Provided information -
——

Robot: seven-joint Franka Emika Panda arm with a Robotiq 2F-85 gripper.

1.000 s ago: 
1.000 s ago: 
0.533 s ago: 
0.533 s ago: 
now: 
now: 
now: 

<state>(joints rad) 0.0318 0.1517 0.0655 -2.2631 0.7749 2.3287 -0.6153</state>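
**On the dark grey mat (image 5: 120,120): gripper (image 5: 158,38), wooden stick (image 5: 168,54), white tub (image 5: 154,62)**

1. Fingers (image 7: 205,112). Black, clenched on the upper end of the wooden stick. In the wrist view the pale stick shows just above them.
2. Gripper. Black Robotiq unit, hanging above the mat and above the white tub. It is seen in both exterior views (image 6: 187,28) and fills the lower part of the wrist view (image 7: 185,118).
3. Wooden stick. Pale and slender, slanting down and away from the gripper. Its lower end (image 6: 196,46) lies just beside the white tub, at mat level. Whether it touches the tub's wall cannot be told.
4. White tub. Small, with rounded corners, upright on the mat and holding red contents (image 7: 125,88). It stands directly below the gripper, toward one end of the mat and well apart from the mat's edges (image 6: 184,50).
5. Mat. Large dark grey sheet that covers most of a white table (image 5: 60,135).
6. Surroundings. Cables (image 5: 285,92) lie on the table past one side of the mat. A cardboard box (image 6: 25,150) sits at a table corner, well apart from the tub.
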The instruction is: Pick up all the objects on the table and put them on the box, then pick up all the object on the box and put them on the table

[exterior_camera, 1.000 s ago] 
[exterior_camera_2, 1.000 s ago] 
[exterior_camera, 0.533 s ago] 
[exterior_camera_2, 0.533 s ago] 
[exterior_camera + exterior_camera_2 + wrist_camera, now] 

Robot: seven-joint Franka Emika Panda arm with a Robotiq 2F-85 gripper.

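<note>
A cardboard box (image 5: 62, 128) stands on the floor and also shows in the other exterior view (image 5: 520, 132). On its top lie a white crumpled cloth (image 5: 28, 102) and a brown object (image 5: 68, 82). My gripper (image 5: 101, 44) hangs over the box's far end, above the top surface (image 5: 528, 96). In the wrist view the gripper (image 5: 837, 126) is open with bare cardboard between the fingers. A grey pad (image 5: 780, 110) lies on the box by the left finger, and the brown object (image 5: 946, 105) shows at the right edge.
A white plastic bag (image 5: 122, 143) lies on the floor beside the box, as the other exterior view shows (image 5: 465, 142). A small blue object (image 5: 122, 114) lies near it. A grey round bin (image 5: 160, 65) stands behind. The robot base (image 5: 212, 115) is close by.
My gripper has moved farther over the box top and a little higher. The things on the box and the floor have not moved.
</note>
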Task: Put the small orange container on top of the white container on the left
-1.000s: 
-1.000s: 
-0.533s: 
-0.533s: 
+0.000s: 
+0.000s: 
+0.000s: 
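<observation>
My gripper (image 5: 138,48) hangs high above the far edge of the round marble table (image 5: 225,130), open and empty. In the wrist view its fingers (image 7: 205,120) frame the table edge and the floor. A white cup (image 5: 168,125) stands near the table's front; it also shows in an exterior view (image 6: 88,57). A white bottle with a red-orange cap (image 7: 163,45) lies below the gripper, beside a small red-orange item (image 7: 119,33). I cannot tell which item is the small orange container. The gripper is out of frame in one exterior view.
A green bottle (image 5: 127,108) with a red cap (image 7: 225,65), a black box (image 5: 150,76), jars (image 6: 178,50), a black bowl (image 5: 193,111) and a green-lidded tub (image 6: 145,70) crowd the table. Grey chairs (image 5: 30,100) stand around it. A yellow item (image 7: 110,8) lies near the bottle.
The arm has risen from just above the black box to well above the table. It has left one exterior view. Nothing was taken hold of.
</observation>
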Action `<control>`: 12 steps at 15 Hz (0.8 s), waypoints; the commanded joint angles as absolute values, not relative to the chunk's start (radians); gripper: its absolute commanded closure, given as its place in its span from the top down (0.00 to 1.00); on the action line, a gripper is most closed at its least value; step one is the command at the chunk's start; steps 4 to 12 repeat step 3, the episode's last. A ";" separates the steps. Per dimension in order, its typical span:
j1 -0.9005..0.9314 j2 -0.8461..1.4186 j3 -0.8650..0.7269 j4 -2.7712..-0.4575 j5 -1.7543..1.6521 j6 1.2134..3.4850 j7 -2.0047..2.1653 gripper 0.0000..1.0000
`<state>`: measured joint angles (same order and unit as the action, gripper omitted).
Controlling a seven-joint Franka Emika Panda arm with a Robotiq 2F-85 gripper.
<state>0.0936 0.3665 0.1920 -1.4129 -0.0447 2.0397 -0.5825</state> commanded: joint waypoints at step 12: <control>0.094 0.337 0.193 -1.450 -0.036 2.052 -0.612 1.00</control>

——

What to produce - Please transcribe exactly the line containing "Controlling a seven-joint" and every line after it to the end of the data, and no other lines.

Response -
Controlling a seven-joint Franka Emika Panda arm with a Robotiq 2F-85 gripper.
<state>0.0936 0.3665 0.1920 -1.4129 -0.0447 2.0397 -0.5825</state> commanded: joint waypoints at step 12: <control>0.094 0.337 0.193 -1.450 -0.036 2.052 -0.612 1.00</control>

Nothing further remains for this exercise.